Less ice = less albedo, which means more heat which means less ice, which means less albedo and so on. This is one of the feedback mechanisms of a warming world.

I quickly turned out the light.
Compare.

Everybody talks about the climate

…(except the President) but nobody does anything about it, as Mark Twain almost said.
A lot more snow than we’ve seen for a while and a brief snap of the Arctic chilly-willies means you must have heard the new cliché in the media stream, if not in person: “So much for global warming.” Meanwhile, the know-nothings and their carbon industry paymasters smirk, sure that their regional weather anecdotes trump climate science (and physics, chemistry, etc.), which they see as part of a conspiracy so vast it boggles the mind with its insidiousness.

But the fact of Earth’s rising temperature doesn’t mean we won’t have winter, not for a long while.
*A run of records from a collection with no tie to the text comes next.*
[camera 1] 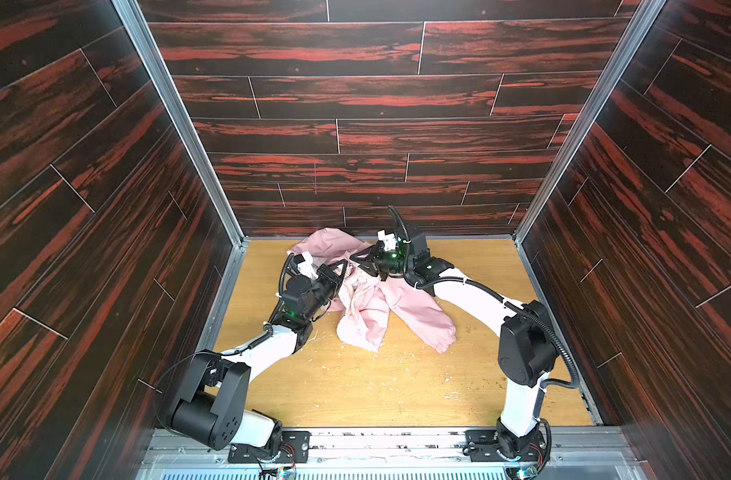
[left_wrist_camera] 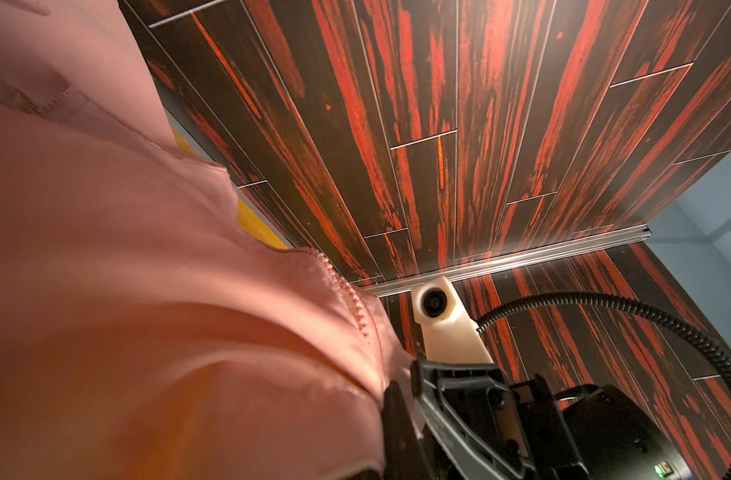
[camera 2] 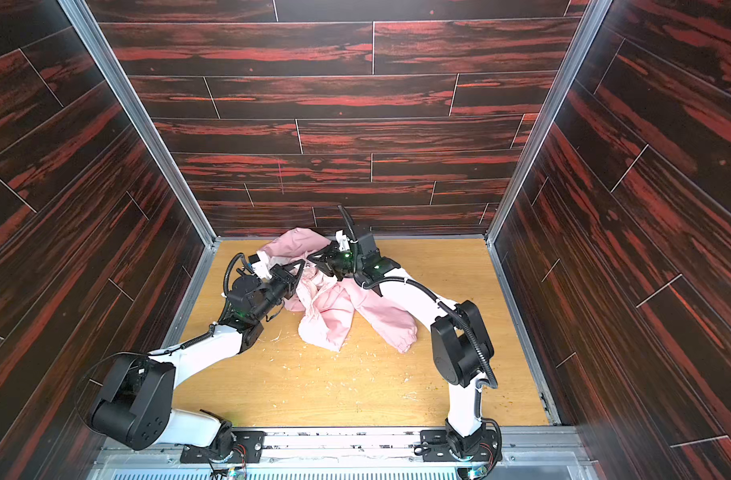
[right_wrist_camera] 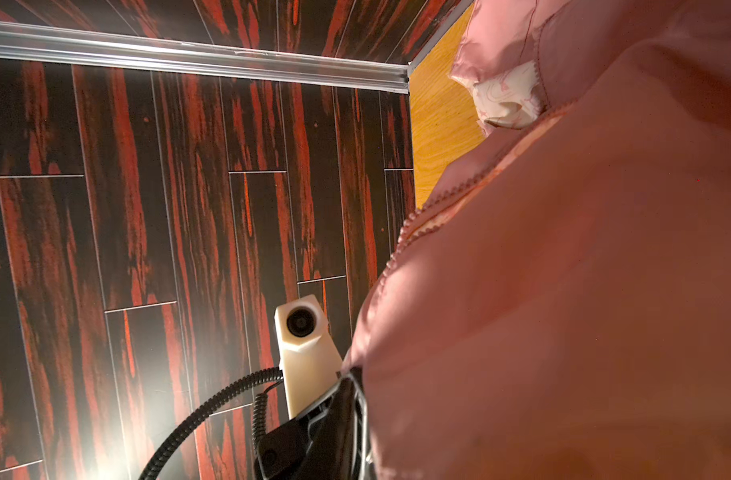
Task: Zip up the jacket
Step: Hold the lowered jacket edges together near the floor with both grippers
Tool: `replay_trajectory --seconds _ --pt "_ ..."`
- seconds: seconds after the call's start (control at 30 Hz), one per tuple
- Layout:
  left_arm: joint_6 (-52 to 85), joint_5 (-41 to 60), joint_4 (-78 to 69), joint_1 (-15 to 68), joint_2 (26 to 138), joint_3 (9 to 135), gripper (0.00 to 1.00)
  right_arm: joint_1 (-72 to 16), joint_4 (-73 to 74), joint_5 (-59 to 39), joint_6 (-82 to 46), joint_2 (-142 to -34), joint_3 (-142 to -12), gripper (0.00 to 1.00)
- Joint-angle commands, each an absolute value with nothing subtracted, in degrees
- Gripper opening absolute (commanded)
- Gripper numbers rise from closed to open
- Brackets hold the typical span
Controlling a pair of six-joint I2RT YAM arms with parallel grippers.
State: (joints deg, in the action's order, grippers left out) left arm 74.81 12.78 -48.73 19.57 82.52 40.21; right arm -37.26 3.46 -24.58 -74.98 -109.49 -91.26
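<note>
Left gripper (camera 1: 344, 266) clenched on the jacket (camera 1: 401, 303), crumpled at the far end of the table (camera 1: 355, 386).
Whether the right gripper (camera 1: 354, 257) grips, I cannot tell; bare zipper teeth (left_wrist_camera: 357, 307) look unjoined, so zipping seems undone.

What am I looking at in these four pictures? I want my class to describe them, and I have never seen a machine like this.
These are two robot arms, the left arm and the right arm, mounted at the near edge of a wooden table inside a booth with dark red walls. Each arm ends in a two-fingered gripper.

Two pictures come from one camera head above, so they look nearly alike. The other two come from small cameras on the arms' wrists, so close that pink cloth fills much of them.

A crumpled pink jacket lies on the table. The left gripper is shut on its cloth. The right gripper meets it there, but whether it grips cannot be told. A row of zipper teeth shows along the cloth's edge.
</note>
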Motion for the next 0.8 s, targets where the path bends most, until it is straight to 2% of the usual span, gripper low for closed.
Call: replay_trajectory --seconds 0.0,0.2,0.5,0.77 --pt "74.09 12.12 -51.36 19.72 81.03 39.81 0.0 -37.44 3.51 -26.01 -75.89 -105.62 -90.45 0.24" --pt "74.11 11.87 -51.8 19.71 80.89 39.56 0.0 -37.38 4.18 -27.04 -76.9 -105.36 -89.54 0.2" --pt "74.0 11.58 -51.89 19.69 80.28 38.94 0.0 -36.71 7.35 -27.14 -79.53 -104.1 -86.31 0.22" --pt "74.53 12.07 -52.37 19.7 80.55 38.56 0.0 -36.04 8.44 -26.64 -80.31 -104.5 -87.19 0.29"
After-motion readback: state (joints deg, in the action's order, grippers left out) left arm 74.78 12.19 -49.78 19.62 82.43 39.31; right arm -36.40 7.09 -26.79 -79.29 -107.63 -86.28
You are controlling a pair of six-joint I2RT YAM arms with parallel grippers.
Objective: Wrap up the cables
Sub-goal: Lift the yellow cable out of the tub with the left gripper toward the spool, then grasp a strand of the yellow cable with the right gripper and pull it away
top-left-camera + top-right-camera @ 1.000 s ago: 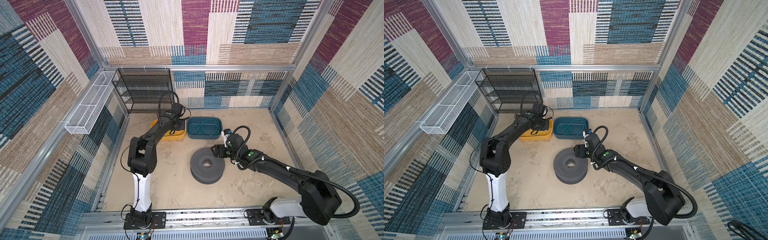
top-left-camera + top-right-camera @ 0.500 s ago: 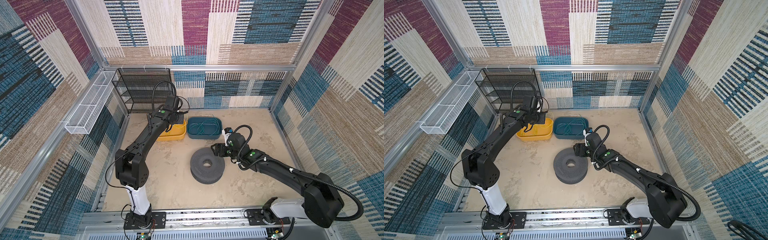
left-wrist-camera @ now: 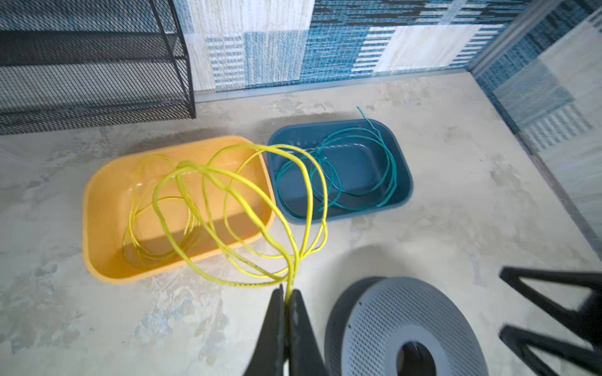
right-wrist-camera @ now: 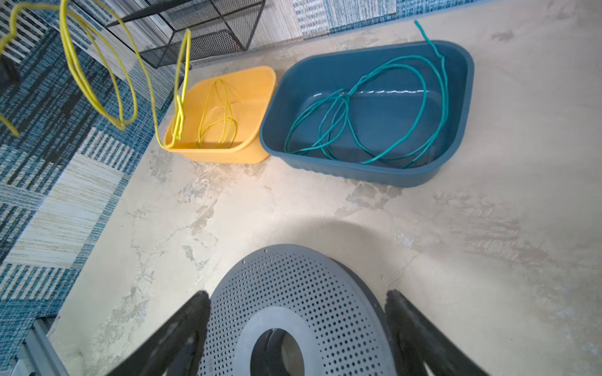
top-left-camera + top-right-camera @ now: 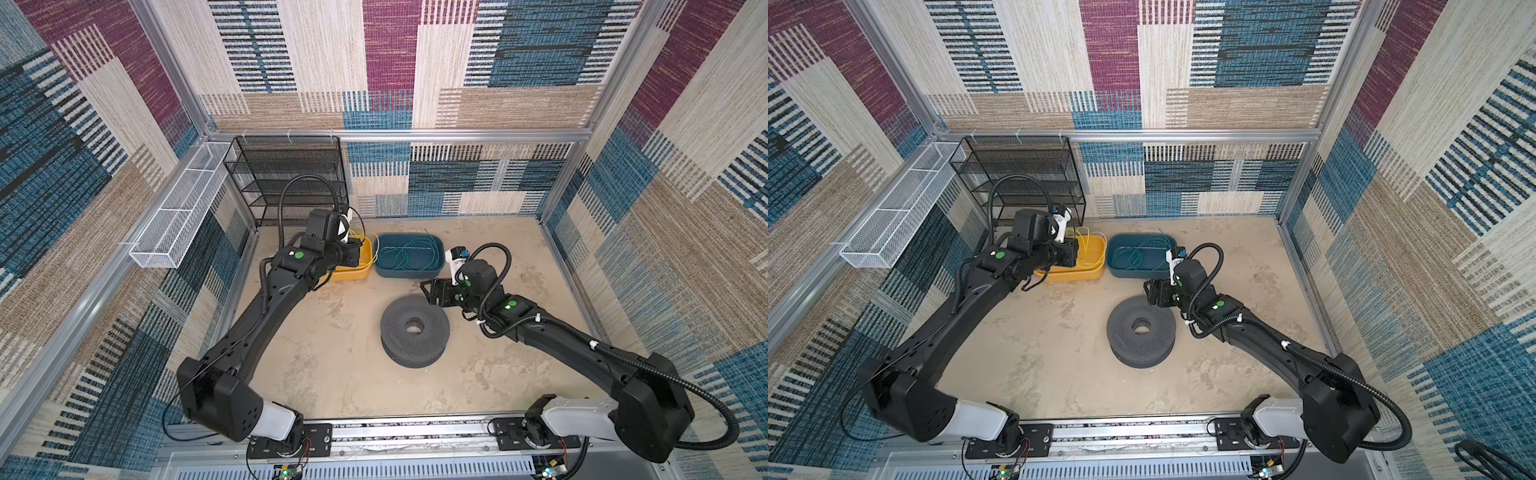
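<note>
Left tool [image 3: 286, 294], at the far left of the bench [image 5: 340, 332], is pinched shut on a strand of the yellow cable [image 3: 189, 166]. It holds the cable up so that several loose loops hang in the air, while the lowest coils trail down into the yellow tub [image 3: 101, 247]. Just right of that tub, and nearly touching it, the teal tub [image 3: 358, 172] holds the teal cable [image 4: 422, 110], which lies in slack, untidy loops with one end poking over the far rim. Nearer and further right sits the grey perforated reel [image 5: 399, 320], lying flat. In every view its faces and hub look bare, with no cable around it. The right tool [image 4: 296, 294] hovers at the reel's far right edge with its jaws spread wide to either side and nothing between them; whether they touch the reel cannot be told. By my reading the job is at its start: one cable is lifted, none is wound, and the teal one is untouched. No brand or writing is legible, and the white label [image 5: 455, 264] on the right wrist is too small to read.
</note>
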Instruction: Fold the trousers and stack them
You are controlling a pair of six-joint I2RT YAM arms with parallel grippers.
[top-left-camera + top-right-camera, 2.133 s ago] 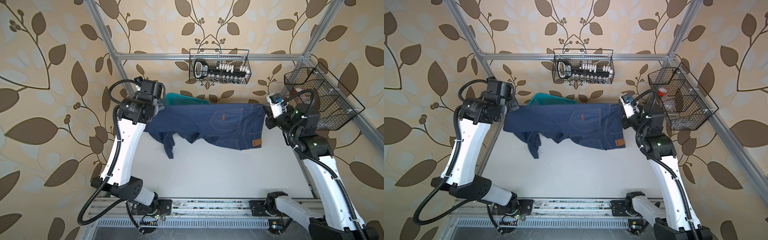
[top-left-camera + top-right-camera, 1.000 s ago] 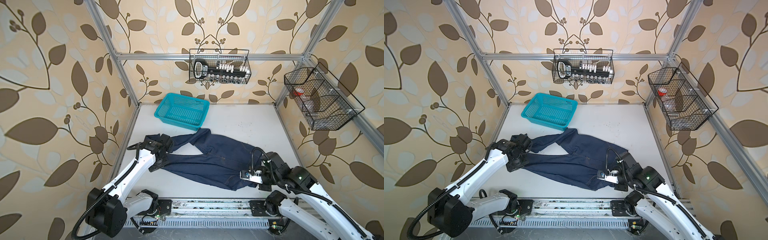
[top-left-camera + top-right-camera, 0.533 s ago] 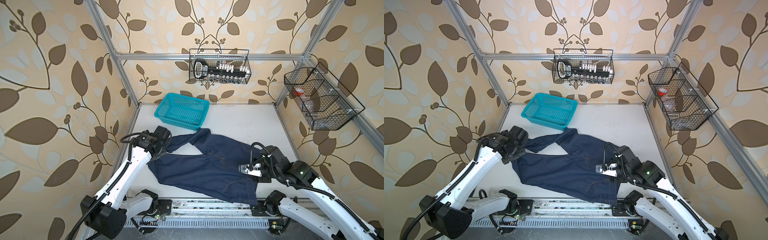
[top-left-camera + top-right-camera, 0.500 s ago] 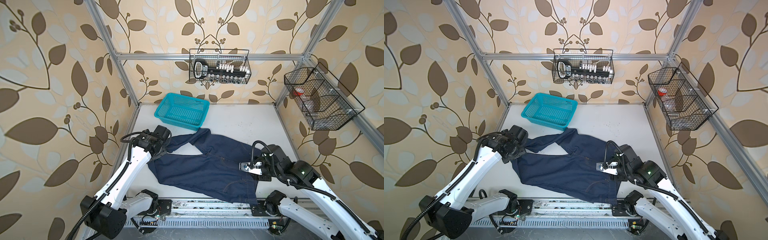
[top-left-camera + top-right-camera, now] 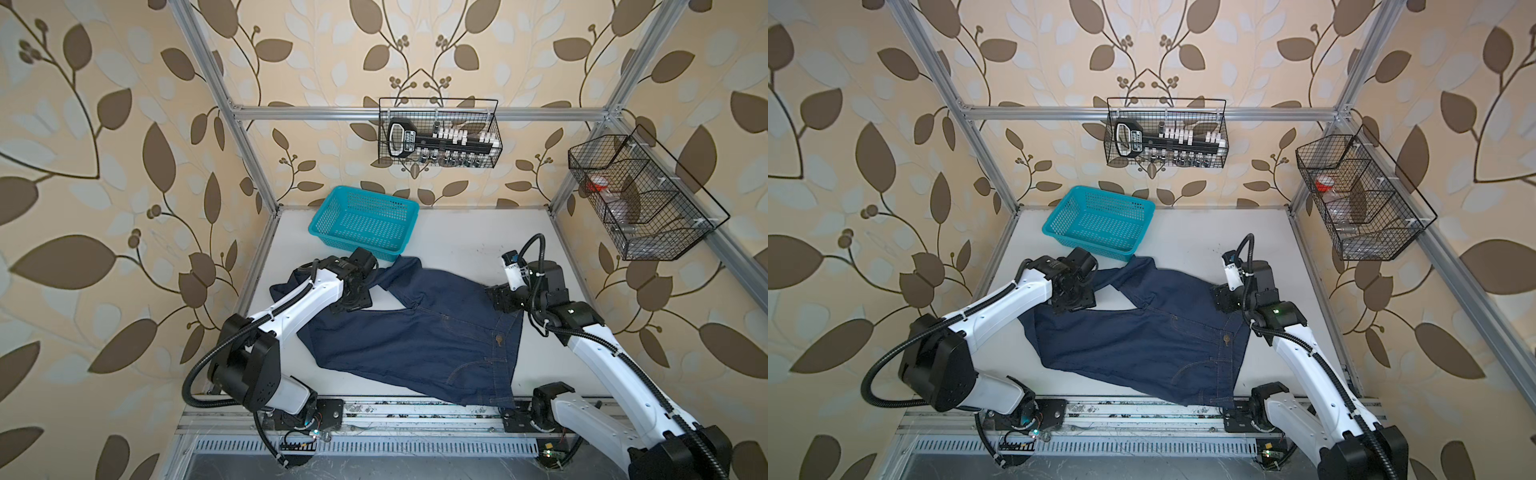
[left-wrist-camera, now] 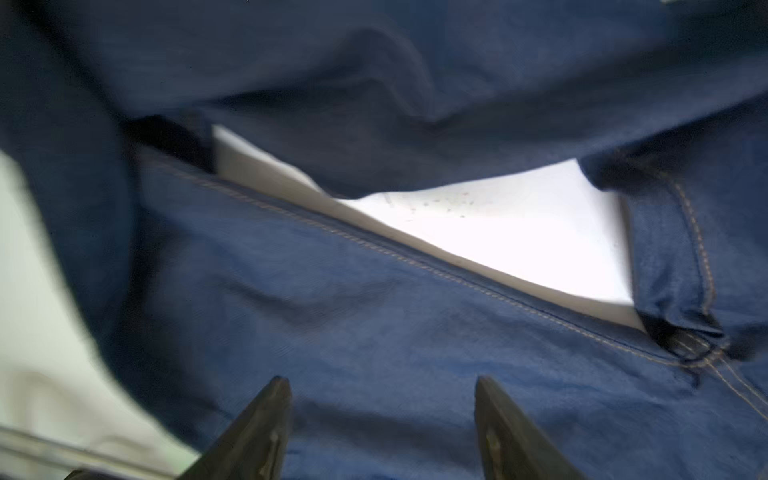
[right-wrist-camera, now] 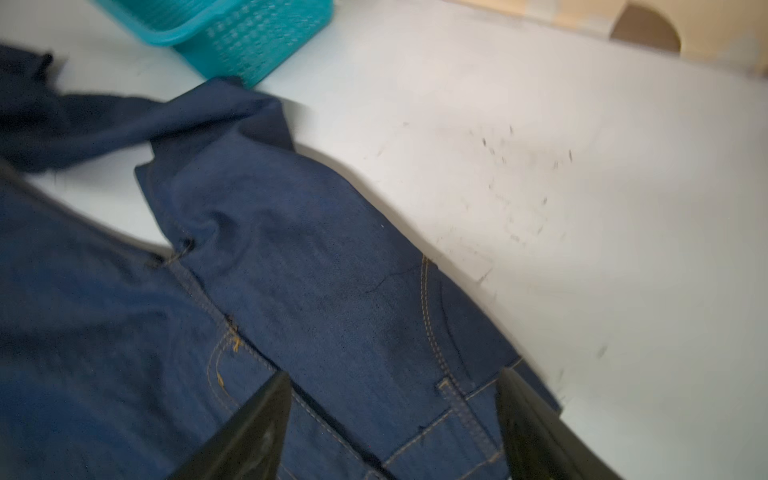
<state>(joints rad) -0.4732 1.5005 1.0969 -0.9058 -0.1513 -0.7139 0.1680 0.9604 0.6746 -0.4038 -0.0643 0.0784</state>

A warmer world is a wetter one, and that moisture can come as snow in season. Indeed, Europe, for one, now seems to be battered by both hotter summers and colder winters. Meanwhile, storms (hurricanes, monsoons), floods, and droughts, and the starvation, migration, violence, and political crises that follow these things, all of which we’re already familiar with, suggest that “global warming” may not be the best description for our reality. Better is radical climate change, climate instability, climate disruption, “climate destabilization,” the latter suggesting both the climatological and geopolitical effects.

Reading about the history of the Caribbean lately makes me think of this analogy: slavery was once at the heart of capitalism as hydrocarbons are now. Great fortunes were made, tens of thousands were employed, entire cities and nations depended on the Triangular Trade. This was globalism avant la lettre. The sugar, rum, cotton industries; boat builders, dock workers, and shipping companies; insurance companies, banks, and lawyers. Civilization, you’ll pardon the term, was predicated on slavery, as it is now on hydrocarbons. To be rid of it meant to destroy jobs and ruin economies, yadda-yadda, you know the script. And those depending on it struggled furiously to maintain it, regardless of its barbarism, or, if your prefer your political economy amoral, its gross inefficiency.

Transatlantic African slavery lasted for 350 years; the age of carbon is about 250 years old.
Pictures from last July. Top is the glacial lagoon at Jökulsárlón, Iceland, which means you just learned some Icelandic since that name means “glacial lagoon.” Next is Skaftafellsjökull, a retreating tongue of the great Vatnajökull, the world’s largest glacier outside of Greenland and Antarctica. Some of that dust is from the Eyjafjallajökull volcano.